How Does It Feel to Have a Partner Who Struggles With Anxiety?

‘Life starts only when the hurtful and heavy thoughts and feelings are resolved', 'I will feel good only when I get a raise, buy this house, or get that car...' - A misconception that most people have. 

We learned to label our feelings as either ‘good’ or ‘bad’. We consider happiness a good feeling while sadness or worry as a bad feeling. We also tell ourselves that sadness could lead to depression, right?

Truth is, every feeling has a place; it needs to be felt.

Things might get more complicated when the person who is struggling with these unpleasant feelings and thoughts, is someone dear to us like our partner or a close friend.

How does it feel to have someone who struggles with anxiety and how can we support them?

It is common to feel the pressure or intuition to rescue our beloved ones who struggle with anxiety, to tell them that they are loved and appreciated and that their negative thoughts don't make sense. As simple and straightforward as it sounds to us, their anxious mind won't listen. This mind is wired to survive; to escape floods, survive earthquakes and plan a successful escape from predators. This has been evolutionary needed, to guarantee our survival and persistence. Yet, this mindset of fixing problems does not apply to dealing with internal processes, feelings and thoughts.

In fact, the more you try to fix your pain, the more it is amplified.

This same survival system is constantly active and alert for people with anxiety, ready to respond to any perceived threats that may arise. Their anxious mind could be triggered when you are late for a date with them and you keep them waiting, when you make an unnecessary joke or when they have a challenging day at work. The biology behind it is also solid. Research shows that the HPA axis - complex set of interactions between the hypothalamus, pituitary gland, and adrenal glands that plays a crucial role in the body's stress response- and the subsequent release of cortisol-a stress hormone- can have negative effects on the physical and mental health of people with anxiety.

Those people might also feel the fear of being judged or rejected by others. This can cause them to avoid social situations, such as going on a date or attending your best friend's birthday party even if they really want to go.

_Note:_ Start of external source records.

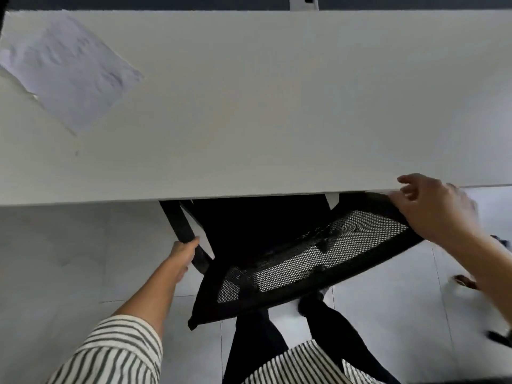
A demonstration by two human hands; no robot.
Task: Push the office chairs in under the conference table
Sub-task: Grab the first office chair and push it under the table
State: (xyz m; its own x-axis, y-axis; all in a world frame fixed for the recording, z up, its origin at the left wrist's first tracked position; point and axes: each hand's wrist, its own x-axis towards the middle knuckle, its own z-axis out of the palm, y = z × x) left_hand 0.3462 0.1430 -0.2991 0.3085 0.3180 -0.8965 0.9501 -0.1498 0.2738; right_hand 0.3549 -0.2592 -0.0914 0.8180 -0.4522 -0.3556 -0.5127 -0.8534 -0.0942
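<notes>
A black office chair point(291, 261) with a mesh back stands right below me, its seat partly under the white conference table point(263, 106). My left hand point(184, 252) is closed around the rear end of the chair's left armrest point(177, 223). My right hand point(432, 206) lies on the right top corner of the mesh back, fingers spread and blurred by motion, some of them over the table's near edge. The chair's right armrest is hidden under the table.
A crumpled sheet of paper point(69, 70) lies on the table at the far left. Pale floor tiles point(69, 259) spread to both sides. My dark-trousered legs point(277, 345) stand just behind the chair. Dark blurred shapes point(498, 339) sit at the right edge.
</notes>
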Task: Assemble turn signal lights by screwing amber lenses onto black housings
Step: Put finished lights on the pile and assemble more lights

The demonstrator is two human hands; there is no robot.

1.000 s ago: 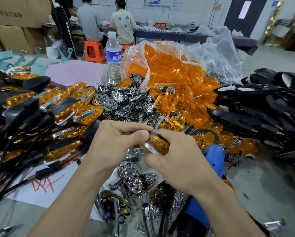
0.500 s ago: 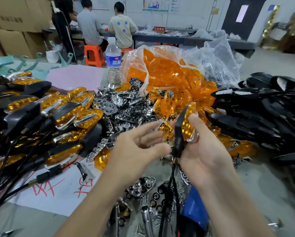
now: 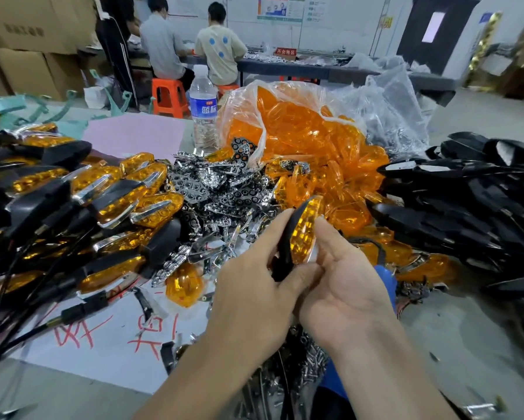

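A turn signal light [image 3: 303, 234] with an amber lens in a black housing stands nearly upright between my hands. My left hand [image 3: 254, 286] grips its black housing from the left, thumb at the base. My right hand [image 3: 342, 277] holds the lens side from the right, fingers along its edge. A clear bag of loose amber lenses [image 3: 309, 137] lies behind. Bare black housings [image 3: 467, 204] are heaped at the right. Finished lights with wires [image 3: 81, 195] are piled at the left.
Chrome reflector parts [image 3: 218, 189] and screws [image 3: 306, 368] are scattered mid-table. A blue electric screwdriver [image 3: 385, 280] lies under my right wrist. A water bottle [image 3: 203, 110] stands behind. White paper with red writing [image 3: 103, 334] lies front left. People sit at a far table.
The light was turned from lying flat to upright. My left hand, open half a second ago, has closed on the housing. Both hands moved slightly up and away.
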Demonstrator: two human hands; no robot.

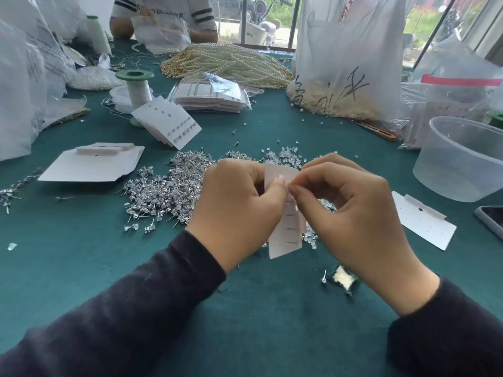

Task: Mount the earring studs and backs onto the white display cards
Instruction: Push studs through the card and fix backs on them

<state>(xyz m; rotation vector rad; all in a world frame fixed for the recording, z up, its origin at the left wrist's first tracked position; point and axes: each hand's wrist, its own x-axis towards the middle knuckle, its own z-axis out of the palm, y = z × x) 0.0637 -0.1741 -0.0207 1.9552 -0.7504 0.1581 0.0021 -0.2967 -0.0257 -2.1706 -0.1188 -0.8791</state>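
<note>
My left hand (pixel 239 210) grips a white card (pixel 285 240) upright. My right hand (pixel 353 213) pinches it, just in front of the stud pile (pixel 163 191).

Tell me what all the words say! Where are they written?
Big plastic bag: black handwritten characters, too scrawled to read for sure.
Top of the same bag: red print, too blurred.
Shirt of the person opposite: a line of print, too blurred.
Nothing else has readable words.
</note>
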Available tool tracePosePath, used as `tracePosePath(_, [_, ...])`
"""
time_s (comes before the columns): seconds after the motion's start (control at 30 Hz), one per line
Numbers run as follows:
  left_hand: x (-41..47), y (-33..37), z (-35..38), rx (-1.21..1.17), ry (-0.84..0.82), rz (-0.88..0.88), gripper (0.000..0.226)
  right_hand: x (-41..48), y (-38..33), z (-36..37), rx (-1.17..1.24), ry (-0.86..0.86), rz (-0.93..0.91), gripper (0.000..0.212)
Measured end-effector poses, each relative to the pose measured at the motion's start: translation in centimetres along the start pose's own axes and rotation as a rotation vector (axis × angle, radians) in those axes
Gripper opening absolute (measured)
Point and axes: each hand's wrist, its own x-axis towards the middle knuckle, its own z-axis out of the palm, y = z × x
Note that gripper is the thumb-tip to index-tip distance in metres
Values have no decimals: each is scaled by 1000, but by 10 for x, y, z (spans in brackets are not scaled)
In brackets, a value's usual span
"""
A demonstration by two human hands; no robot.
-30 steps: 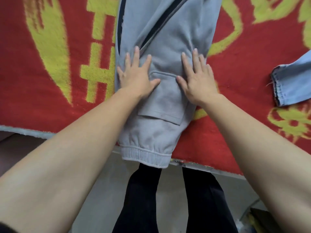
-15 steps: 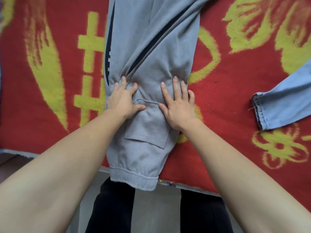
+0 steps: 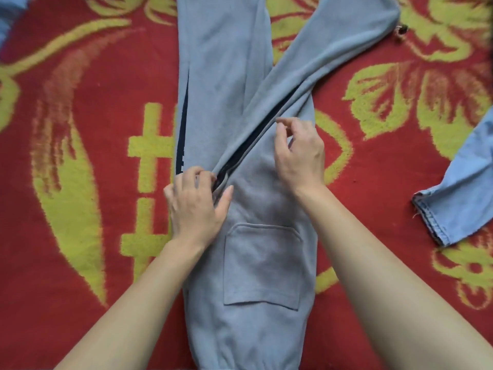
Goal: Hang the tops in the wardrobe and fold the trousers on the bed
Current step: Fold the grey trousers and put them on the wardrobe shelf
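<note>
The bed [image 3: 80, 182], under its red and yellow blanket, carries the grey trousers [image 3: 256, 263] at centre with legs running far and a denim piece [image 3: 458, 198] at right. My left hand [image 3: 196, 206] pinches the fold by the dark stripe and my right hand [image 3: 298, 153] hovers half-curled, holding nothing. I judge the crossed upper leg may slip and skew the fold; I see no readable writing.

No readable text, label, brand or number showed anywhere. The red blanket [image 3: 88, 161] carried only yellow leaf and cross-like motifs, and the dark marks along the grey trousers [image 3: 226, 76] could not be made out.
</note>
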Motion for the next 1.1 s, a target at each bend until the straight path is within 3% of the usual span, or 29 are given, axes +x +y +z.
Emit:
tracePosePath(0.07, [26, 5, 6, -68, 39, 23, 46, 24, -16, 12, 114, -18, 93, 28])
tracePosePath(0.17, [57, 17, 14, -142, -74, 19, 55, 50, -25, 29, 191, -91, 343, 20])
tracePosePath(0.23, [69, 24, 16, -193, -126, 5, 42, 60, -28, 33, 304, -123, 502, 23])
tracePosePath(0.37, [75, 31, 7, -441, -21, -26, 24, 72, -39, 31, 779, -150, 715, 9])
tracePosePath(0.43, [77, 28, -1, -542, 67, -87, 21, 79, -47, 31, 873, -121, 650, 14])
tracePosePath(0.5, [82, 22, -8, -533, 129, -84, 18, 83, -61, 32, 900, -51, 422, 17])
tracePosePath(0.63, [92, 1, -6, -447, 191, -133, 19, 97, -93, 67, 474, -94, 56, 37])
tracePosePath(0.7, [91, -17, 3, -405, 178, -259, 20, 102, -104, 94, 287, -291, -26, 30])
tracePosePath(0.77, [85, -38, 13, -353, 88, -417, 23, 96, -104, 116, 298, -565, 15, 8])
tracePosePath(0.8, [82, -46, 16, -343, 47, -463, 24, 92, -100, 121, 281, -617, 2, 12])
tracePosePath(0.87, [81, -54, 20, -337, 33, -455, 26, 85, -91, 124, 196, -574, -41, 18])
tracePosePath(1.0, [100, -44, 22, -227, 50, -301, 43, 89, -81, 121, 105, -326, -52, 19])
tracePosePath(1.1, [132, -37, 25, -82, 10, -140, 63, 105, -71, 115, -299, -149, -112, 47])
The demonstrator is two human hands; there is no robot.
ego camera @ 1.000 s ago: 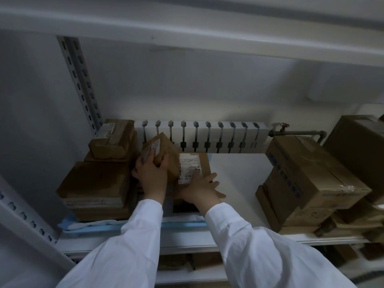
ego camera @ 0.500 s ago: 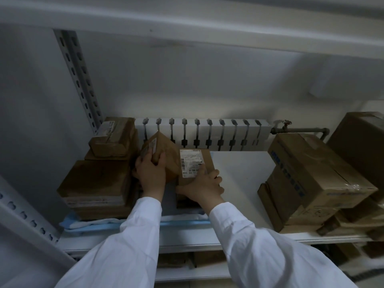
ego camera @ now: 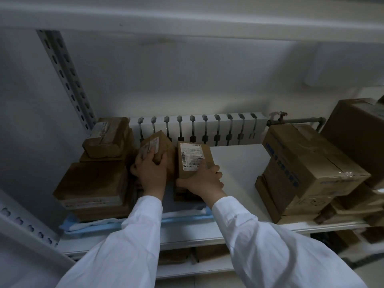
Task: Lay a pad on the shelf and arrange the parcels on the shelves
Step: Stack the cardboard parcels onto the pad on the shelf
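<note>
While both hands work over the shelf point(ego camera: 234, 163) | left hand point(ego camera: 150, 171) grips small tilted parcel point(ego camera: 161, 145) | right hand point(ego camera: 202, 180) clasps labelled parcel point(ego camera: 194, 159) just beside it | blue pad point(ego camera: 182, 215) lies beneath both hands | stacked parcels point(ego camera: 95, 179) left of left hand | large boxes point(ego camera: 307, 163) well right of right hand

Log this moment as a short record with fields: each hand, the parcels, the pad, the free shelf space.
left hand: gripping a small tilted parcel
right hand: holding the near end of a labelled parcel
left stack: several brown parcels piled at the shelf's left end
pad: blue, lying under the left stack and both held parcels
free shelf space: bare white surface right of the hands
right boxes: larger cartons, leaning
</note>
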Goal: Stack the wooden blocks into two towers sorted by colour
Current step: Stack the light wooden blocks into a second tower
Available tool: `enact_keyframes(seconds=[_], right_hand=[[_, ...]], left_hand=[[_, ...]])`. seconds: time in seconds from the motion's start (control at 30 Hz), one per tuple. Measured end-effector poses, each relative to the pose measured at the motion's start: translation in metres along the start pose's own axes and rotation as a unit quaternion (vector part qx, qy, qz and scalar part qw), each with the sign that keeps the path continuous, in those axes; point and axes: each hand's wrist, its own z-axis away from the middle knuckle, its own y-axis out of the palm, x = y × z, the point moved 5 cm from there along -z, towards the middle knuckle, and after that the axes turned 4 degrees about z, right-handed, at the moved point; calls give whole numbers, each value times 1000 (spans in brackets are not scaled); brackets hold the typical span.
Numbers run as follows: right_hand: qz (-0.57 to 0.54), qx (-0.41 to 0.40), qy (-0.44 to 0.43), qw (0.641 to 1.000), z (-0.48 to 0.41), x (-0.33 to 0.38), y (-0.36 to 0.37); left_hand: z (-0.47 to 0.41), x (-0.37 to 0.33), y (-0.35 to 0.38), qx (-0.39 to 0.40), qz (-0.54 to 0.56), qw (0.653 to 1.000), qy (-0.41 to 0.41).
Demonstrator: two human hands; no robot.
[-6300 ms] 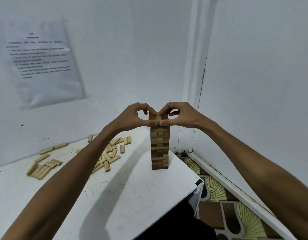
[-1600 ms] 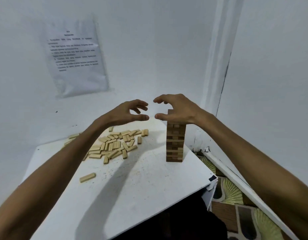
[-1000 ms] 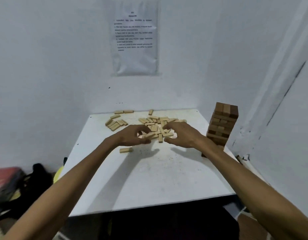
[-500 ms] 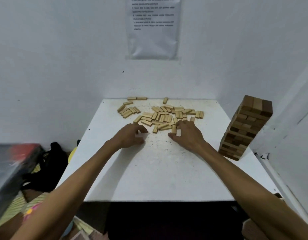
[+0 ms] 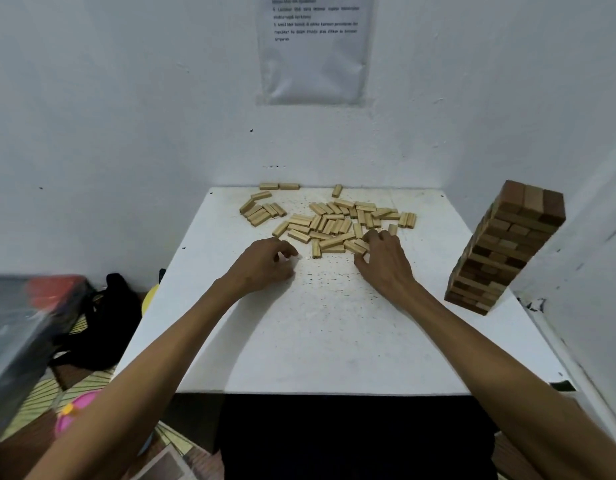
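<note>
On the far half of the white table (image 5: 334, 341) we see the loose light blocks (image 5: 334, 223) lying flat in a scattered pile, some touching and some crossing one another. A smaller cluster (image 5: 260, 213) sits just beside the pile toward the far left corner, and two more blocks (image 5: 279, 186) lie end to end along the far edge.

At the right edge stands the brown tower (image 5: 507, 251), many layers high, with darker and paler brown blocks mixed and three blocks side by side on top. It is well apart from the pile.

Our left grip (image 5: 265, 263) rests on the table at the near left side of the pile, knuckles up and fingers curled under. We cannot tell whether it holds anything.

Our right grip (image 5: 382, 261) lies at the near right side of the pile, apart, with its fingertips (image 5: 370, 237) touching the nearest light blocks and its thumb out on the bare table.

A printed sheet (image 5: 313, 64) hangs on the wall behind the table, and a black bag (image 5: 105, 306) lies on the floor off the left edge.
</note>
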Motion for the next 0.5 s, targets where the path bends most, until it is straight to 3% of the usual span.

They might overthink comments and always plan for the worst case scenario 'What if they did not like me', 'What if I was underdressed', 'I do not belong to this group, they are very close friends and I could be an intruder'. The physiological effects of anxiety, such as increased heart rate and sweating, can make it even more challenging to overcome this fear and engage in the activity leading to missed opportunities for bonding and intimacy. They might even be perceived as cold or distant by others who do not know them.

It is certainly not easy to see our beloved ones struggling with anxiety, and it is important to know that even though we cannot be their therapists, we can still support them by cultivating compassion in three simple ways:

  1. Listen without judgment: When your partner opens up to you about their anxiety, it's essential to listen attentively without judgment. Make the intention to understand their perspective (when, who, what, how often). Listen with your ears, heart and eyes.

  2. Offer support: Let them know that you're there for them and offer your support. If it is hard for you to relate to what they are going through, just listen. Sometimes, just having someone to talk to can make a significant difference in managing anxiety symptoms.

  3. Practice patience: Anxiety can be unpredictable, and it can take time to manage symptoms. It's essential to practice patience and avoid pressuring the person to ‘get over it’ or ‘calm down’. When you feel that it has become time consuming or overwhelming for you, agree with your partner to allocate a specific time to talk and listen, for 5 or 10 minutes every other day.

If your partner struggles with anxiety, this is an opportunity for you to learn more about their condition and its symptoms, so you can better understand what your partner is going through and know how you can support them. Remember that everyone experiences anxiety differently, and what works for one person may not work for another.

Practicing compassion in relationships can have a significant impact on your personal growth too. It allows you to practice active listening and express empathy and understanding. It also improves your emotional regulation skills, by learning to manage your own emotions and respond to your partner in a more compassionate way.

Take home message: 

By the end of this week, take some time to reflect on how you have recently showed up to your partner when they were in distress. 

Did you show them compassion? 

What did you do? and most importantly, how were you feeling in that moment?

What would you do differently to connect and deepen your relationship?

Yours truly,

Dana 

Kindness is not just a virtue, it's a way of life.